SO! Amplifies. . . a highly-curated, rolling mini-post series showcasing cultural makers and organizations doing work we really dig —
The MS Sound Forum invites papers for a guaranteed session at the Modern Language Association’s annual conference in Toronto, Canada in January 2026. The session responds in part to the MLA Executive Council’s refusal to allow debate or a vote on Resolution 2025-1, which supported the international “Boycott, Divest, and Sanction” (BDS) Movement for Palestinian rights against the ongoing genocide in Gaza. In light of the Council’s suppression of debate, some of the Sound Forum Executive Committee members decided to resign in protest while others remained to hold the MLA accountable for its undemocratic procedures. To acknowledge and respect the decision of those who left, the remaining members chose not to immediately fill the vacancies to let the parting members’ silence speak.

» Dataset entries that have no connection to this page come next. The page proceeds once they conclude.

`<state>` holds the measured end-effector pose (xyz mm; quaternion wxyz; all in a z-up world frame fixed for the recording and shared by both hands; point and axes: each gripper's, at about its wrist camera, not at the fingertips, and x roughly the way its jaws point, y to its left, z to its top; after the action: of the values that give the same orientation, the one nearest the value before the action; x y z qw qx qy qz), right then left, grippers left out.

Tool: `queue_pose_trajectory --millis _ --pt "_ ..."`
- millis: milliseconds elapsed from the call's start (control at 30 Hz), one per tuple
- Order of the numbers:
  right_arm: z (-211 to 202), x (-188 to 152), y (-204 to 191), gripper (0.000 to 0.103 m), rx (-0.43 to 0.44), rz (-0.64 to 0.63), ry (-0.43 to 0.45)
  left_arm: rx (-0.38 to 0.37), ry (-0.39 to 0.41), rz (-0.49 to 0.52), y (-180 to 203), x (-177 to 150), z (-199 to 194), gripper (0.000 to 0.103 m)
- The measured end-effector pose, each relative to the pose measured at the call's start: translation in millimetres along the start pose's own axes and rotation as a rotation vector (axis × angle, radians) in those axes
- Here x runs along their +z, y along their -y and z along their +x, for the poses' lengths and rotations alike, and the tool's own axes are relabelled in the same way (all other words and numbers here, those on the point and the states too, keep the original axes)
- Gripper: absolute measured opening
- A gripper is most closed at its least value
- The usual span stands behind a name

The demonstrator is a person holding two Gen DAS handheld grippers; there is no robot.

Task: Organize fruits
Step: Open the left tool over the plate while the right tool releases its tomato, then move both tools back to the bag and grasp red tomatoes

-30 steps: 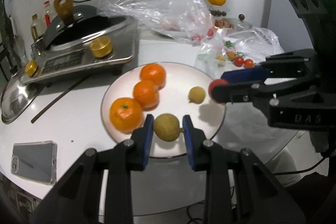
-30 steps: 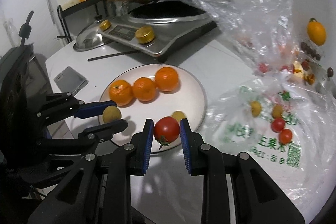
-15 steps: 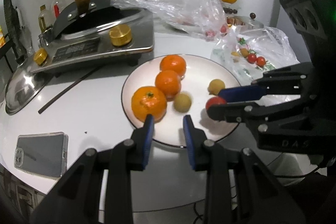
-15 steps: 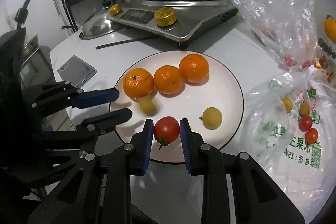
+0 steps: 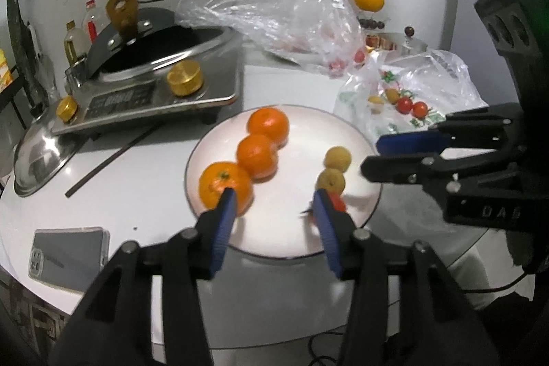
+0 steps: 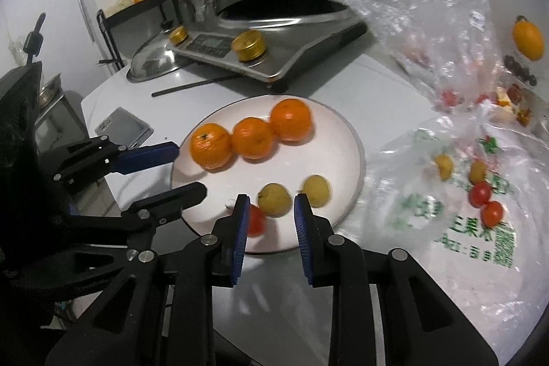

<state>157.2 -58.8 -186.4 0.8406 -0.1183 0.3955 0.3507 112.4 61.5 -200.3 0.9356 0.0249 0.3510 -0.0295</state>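
The black body of the right tool (image 5: 369, 156) carries raised letters reading "DA", with a further character cut off in the left wrist view. The white plastic bag (image 6: 480, 228) bears green printed characters, seen upside down and too blurred to read.

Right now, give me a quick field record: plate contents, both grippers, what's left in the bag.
plate: three oranges in a row; two small yellow fruits side by side; one tomato at the near rim
left gripper: open, empty, over the plate
right gripper: open, empty, tomato beside its left finger
printed plastic bag: two cherry tomatoes, two yellow fruits
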Motion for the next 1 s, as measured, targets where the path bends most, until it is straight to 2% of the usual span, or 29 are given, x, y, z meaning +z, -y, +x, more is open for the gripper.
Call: queue_pose_trajectory --millis 400,1000 --pt "-36.3 -19.8 54.8 0.028 -0.055 0.068 0.047 -0.016 0.003 0.053 47.8 19.5 6.6 0.052" --pt "-58.8 -36.7 122.2 0.028 -0.093 0.131 0.069 -0.044 -0.009 0.121 103.0 47.3 29.5 0.052"
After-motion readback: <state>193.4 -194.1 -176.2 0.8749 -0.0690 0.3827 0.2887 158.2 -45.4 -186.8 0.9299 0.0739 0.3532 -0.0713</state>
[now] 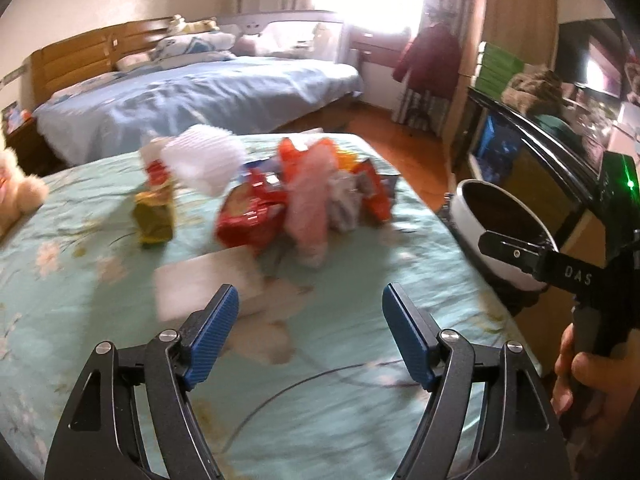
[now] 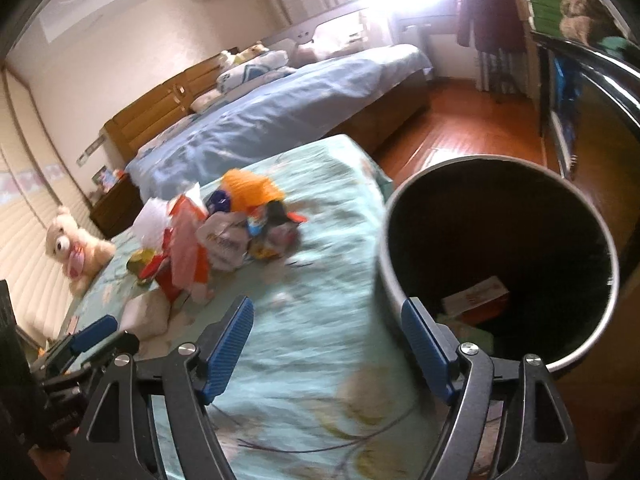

At MLA 2026, the Sound Forum seeks to provide a space for dialogue and meditation on silencing, censorship, and the role of organizations like the MLA in systemic violence and suppressing academic freedom. Sound studies scholars have long articulated listening as a practice for critical interventions, especially in the face of oppression. For example, Sonali Chakravarti’s Sing the Rage—written in the wake of the South African Truth and Reconciliation Commission—argues for an engaged and good faith reception of anger in the aftermath of colonial and institutional violence like apartheid and genocide. Chakravarti posits listening as the ground of recognition and a key path for attaining justice in the aftermath of mass violence (123). Drawing on Chakravarti, Naomi Waltham-Smith in Free Listening insists that listening “isn’t restricted to a power of relief but is precisely what enables catharsis to transform into a vehicle for justice because it promotes trust” (67).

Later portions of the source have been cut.